(Teleborsa) – Non tende ad attenuarsi la crisi in Medio Oriente che si è trasformata in una guerra totale. Il Presidente degli Stati Uniti, Donald Trump, parlando dalla Casa Bianca, ha confermato la prosecuzione di operazioni militari su vasta scala in Iran, rivendicando con orgoglio la passata decisione di annullare l’accordo nucleare dell’era Obama, definito un documento “orribile e pericoloso”. La strategia di Washington mira al soffocamento totale della minaccia iraniana. Trump ha descritto l’Iran come un pericolo “colossale” capace di minacciare direttamente il suolo americano con i propri missili.
Il blitz, iniziato sabato da Israele con il supporto della portaerei USS Gerald Ford, ha portato alla morte della guida spirituale Ali Khamenei. Trump ha avvertito che, sebbene le previsioni iniziali parlassero di 4-5 settimane, gli Stati Uniti possiedono le capacità per “andare avanti molto più a lungo”. “Continuiamo con determinazione per soffocare la minaccia, prevarremo”, ha aggiunto.
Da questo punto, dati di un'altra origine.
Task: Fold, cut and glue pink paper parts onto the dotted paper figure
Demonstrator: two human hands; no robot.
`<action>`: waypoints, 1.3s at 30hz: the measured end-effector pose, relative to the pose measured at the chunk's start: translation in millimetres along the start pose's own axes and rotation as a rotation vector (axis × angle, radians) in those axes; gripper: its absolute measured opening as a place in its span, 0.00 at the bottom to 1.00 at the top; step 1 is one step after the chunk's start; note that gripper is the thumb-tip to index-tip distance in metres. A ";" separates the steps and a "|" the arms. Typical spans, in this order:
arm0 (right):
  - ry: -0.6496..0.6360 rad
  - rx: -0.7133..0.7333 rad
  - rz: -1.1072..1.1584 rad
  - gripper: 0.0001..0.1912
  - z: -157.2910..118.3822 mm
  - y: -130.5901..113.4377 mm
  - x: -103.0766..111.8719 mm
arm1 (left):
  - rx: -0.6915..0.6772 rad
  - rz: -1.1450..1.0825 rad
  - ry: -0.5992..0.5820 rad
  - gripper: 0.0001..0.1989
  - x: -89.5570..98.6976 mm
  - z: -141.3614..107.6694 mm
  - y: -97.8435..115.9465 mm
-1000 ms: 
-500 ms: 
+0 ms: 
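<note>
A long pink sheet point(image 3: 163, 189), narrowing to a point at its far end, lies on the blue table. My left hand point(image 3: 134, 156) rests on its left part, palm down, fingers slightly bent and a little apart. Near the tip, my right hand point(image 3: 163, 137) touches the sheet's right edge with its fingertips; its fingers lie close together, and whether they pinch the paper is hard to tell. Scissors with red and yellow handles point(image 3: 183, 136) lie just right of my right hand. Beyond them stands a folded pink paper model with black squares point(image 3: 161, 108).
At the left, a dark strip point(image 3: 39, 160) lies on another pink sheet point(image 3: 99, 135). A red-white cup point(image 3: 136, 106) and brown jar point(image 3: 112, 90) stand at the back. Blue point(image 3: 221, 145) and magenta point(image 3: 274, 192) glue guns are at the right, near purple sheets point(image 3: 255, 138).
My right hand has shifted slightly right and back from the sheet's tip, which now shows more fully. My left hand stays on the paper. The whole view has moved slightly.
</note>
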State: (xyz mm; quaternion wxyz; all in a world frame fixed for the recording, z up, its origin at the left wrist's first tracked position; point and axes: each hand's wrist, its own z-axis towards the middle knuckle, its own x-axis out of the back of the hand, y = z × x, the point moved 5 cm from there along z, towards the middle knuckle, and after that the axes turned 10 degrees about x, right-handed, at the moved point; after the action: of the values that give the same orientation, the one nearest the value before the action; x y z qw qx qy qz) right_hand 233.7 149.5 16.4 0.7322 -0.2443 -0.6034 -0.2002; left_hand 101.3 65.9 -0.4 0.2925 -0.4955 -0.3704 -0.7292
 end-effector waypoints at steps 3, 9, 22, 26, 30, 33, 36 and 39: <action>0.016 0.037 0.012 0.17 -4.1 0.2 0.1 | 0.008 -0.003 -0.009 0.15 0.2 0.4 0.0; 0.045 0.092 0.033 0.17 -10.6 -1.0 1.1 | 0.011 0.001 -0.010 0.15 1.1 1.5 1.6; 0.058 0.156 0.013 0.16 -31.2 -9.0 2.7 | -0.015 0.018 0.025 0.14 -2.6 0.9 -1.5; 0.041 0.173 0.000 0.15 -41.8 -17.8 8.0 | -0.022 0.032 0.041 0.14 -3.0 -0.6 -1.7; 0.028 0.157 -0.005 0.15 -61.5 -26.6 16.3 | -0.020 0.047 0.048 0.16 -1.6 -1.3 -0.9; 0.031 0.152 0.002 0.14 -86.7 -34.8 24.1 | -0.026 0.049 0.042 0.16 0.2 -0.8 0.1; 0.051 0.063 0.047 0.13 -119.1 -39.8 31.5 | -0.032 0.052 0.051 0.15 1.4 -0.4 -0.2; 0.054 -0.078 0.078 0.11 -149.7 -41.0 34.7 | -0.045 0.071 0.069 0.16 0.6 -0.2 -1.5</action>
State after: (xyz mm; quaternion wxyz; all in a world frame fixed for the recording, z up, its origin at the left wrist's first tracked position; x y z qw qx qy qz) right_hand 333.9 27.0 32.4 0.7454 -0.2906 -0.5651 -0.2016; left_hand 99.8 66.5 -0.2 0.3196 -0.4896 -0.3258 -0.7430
L’instabilità bellica ha scatenato un’ondata di vendite che ha colpito duramente il settore dei viaggi, con una perdita record di 22,6 miliardi di dollari in un solo giorno. La chiusura degli hub di Dubai e Doha e il blocco degli spazi aerei rappresentano il test più duro per l’aviazione dalla pandemia. A Wall Street, titoli come American Airlines e United Airlines cedono oltre il 6%, mentre in Europa colossi come TUI e Lufthansa registrano crolli vicini al 10%. Secondo l’analisi di Equita, il mercato sta effettuando un repricing selettivo del rischio: se da un lato soffrono i comparti industriale e consumer a causa dei costi logistici, dall’altro i settori della difesa e dell’energia mostrano una chiara tendenza al rialzo.
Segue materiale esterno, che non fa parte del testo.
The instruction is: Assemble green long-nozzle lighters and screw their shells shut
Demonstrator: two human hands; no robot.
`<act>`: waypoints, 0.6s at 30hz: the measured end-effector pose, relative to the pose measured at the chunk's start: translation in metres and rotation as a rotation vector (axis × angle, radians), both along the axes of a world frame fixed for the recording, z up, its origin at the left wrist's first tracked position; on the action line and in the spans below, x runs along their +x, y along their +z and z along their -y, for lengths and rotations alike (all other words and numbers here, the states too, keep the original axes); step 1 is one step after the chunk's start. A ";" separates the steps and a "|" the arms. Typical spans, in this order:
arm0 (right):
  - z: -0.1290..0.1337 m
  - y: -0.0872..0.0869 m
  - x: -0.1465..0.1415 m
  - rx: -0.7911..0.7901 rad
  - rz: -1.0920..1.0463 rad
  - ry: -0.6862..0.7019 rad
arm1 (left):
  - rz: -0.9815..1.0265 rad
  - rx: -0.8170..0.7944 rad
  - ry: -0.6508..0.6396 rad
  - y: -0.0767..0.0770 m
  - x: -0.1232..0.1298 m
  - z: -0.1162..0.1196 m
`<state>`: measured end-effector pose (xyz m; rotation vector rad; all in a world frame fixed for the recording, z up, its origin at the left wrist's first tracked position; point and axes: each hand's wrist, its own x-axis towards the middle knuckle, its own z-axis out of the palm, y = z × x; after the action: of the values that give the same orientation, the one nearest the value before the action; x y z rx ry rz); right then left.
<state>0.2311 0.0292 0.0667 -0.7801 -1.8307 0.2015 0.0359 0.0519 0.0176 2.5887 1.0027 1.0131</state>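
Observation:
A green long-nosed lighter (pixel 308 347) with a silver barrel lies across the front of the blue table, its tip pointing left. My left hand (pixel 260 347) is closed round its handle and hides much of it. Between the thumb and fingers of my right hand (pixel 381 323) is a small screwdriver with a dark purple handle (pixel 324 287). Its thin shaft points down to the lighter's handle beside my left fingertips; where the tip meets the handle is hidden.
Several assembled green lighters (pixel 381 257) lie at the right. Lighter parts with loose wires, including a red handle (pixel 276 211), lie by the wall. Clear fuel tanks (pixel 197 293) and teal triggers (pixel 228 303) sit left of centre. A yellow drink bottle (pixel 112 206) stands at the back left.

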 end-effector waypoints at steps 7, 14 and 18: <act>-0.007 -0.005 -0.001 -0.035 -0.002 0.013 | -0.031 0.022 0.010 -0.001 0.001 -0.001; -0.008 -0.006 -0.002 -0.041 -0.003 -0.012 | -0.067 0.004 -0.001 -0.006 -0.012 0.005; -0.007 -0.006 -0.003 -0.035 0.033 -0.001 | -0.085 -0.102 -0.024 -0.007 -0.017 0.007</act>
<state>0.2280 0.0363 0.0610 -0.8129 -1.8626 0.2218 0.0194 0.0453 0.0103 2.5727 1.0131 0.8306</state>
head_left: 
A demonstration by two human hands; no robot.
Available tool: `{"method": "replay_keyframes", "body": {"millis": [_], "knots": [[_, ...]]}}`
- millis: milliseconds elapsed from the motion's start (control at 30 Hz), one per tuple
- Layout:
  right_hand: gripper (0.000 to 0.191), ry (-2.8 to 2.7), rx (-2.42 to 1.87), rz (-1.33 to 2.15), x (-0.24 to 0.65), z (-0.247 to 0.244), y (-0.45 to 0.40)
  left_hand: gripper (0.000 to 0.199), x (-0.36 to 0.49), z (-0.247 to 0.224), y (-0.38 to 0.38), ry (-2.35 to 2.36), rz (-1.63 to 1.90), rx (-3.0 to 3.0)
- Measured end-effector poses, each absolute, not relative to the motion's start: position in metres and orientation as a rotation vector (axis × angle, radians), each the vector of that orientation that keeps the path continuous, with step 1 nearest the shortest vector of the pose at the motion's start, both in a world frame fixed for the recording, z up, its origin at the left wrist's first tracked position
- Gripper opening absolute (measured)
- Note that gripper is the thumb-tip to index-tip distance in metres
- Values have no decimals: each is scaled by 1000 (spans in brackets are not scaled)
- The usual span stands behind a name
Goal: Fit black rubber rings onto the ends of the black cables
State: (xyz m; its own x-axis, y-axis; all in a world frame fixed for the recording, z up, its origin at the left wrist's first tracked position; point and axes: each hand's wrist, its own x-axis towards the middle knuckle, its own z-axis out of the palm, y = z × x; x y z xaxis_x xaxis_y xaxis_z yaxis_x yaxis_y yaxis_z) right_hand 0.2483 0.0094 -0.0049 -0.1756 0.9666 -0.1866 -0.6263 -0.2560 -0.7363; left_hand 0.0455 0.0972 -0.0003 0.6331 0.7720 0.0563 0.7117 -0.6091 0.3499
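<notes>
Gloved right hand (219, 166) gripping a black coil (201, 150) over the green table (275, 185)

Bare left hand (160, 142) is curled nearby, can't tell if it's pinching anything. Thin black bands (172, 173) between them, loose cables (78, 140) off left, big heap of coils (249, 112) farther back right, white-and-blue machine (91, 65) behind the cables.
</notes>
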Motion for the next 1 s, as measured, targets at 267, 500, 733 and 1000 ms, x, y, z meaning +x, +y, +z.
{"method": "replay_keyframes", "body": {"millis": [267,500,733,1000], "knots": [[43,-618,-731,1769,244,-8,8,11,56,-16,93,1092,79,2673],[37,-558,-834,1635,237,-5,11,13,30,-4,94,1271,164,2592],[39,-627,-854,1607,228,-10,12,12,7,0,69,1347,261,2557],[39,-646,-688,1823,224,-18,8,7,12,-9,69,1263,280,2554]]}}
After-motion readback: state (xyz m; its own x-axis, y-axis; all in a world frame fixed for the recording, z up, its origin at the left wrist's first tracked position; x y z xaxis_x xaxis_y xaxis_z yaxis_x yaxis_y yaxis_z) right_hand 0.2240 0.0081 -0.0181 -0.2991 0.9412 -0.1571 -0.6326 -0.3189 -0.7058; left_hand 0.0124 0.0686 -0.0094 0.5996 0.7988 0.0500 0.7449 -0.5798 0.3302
Il fronte energetico è il più critico. La ritorsione dei Pasdaran attraverso la chiusura dello Stretto di Hormuz ha paralizzato il transito di circa un quinto del greggio mondiale. Centinaia di petroliere e portacontainer di giganti come Maersk sono bloccate o costrette a rotte alternative più lunghe. I futures sul gas naturale europeo sono schizzati del 50%, spinti anche dalla decisione di QatarEnergy di fermare la produzione di GNL dopo gli attacchi ai propri impianti. Ad aggravare la situazione è l’impennata del prezzo del petrolio, salito fino al 13%. La Commissione Europea ha risposto attivando una Energy Task Force in collaborazione con l’Agenzia Internazionale dell’Energia per monitorare quotidianamente l’evoluzione di prezzi e forniture, nel tentativo di proteggere i cittadini dagli effetti della carenza di gas liquefatto proveniente dal Golfo.
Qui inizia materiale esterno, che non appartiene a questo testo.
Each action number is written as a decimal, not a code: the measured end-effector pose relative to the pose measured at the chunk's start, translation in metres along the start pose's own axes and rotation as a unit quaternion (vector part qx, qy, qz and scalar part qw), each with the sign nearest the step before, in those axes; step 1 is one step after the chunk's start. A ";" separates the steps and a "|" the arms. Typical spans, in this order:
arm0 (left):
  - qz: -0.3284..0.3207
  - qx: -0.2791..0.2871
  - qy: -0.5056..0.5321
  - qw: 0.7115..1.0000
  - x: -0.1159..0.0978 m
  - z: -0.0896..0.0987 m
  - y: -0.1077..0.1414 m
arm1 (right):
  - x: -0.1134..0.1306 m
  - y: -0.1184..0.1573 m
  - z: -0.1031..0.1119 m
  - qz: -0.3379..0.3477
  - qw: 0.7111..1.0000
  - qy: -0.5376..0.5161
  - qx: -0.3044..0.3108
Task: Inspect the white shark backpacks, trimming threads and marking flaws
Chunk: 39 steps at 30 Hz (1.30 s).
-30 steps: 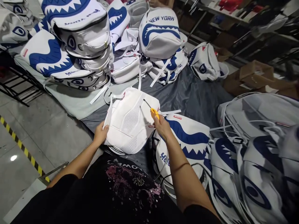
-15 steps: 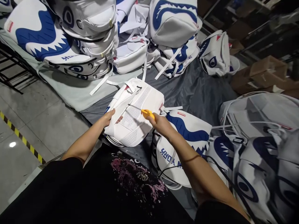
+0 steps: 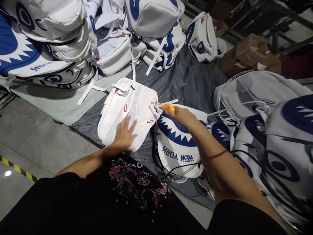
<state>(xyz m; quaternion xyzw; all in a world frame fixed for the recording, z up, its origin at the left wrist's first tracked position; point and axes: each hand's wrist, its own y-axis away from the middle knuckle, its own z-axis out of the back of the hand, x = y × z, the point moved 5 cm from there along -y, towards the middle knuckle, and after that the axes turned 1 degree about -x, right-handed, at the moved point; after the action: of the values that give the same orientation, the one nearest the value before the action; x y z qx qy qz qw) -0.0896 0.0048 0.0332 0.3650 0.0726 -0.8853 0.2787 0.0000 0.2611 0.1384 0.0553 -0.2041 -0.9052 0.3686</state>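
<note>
your left hand (image 3: 124, 134) is loose, its fingers spread over the lower part of the white backpack (image 3: 145, 98); you cannot tell how firmly it presses. that backpack lies on the dark sheet (image 3: 190, 81) in front of you, perforated panel up. your right hand (image 3: 183, 116) clasps an orange-handled tool (image 3: 168, 107) at the backpack's right edge, above the "new york" bag (image 3: 176, 143). more bags (image 3: 66, 49) are piled at the far left.

From here I see the left hand (image 3: 124, 135) spread over a white backpack (image 3: 146, 99), the right hand (image 3: 183, 116) gripping an orange-handled tool (image 3: 168, 107).
</note>
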 end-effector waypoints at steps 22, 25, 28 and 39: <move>0.155 -0.029 0.144 0.977 0.006 -0.041 0.003 | -0.036 0.129 -0.123 -0.067 0.983 -0.173 0.015; 0.157 -0.029 0.180 0.971 0.010 -0.046 0.003 | -0.034 0.148 -0.143 -0.036 0.984 -0.158 0.071; 0.163 -0.012 0.246 0.955 0.020 -0.048 -0.002 | -0.026 0.174 -0.167 -0.056 0.983 -0.150 0.093; 0.329 -0.098 0.469 0.813 0.104 0.051 0.036 | 0.070 0.182 -0.239 -0.118 0.990 -0.040 0.061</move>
<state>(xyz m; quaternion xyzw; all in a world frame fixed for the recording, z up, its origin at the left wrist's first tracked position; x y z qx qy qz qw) -0.1610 -0.0883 0.0013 0.7091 0.1559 -0.4500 0.5199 0.1269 0.0169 -0.0005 0.0650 -0.2657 -0.9297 0.2467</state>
Nel frattempo, l’Unione Europea si sta muovendo su più fronti per arginare le conseguenze del conflitto. In una nota la Commissione Ue ha fatto sapere che il Security College sta monitorando gli effetti a catena degli eventi iraniani, con la Commissione impegnata a sostenere gli Stati membri negli sforzi di evacuazione e rimpatrio attraverso il Meccanismo di protezione civile dell’UE. Particolare attenzione è rivolta alla sicurezza interna, con una vigilanza rafforzata in coordinamento con Europol per prevenire rischi sul territorio europeo. Parallelamente,
Bruxelles ha infine intensificato il coordinamento con compagnie aeree e marittime per gestire le interruzioni dei trasporti nel Mar Rosso e nello Stretto di Hormuz, monitorando al contempo i flussi migratori in collaborazione con le agenzie ONU per far fronte a potenziali crisi umanitarie derivanti dall’escalation.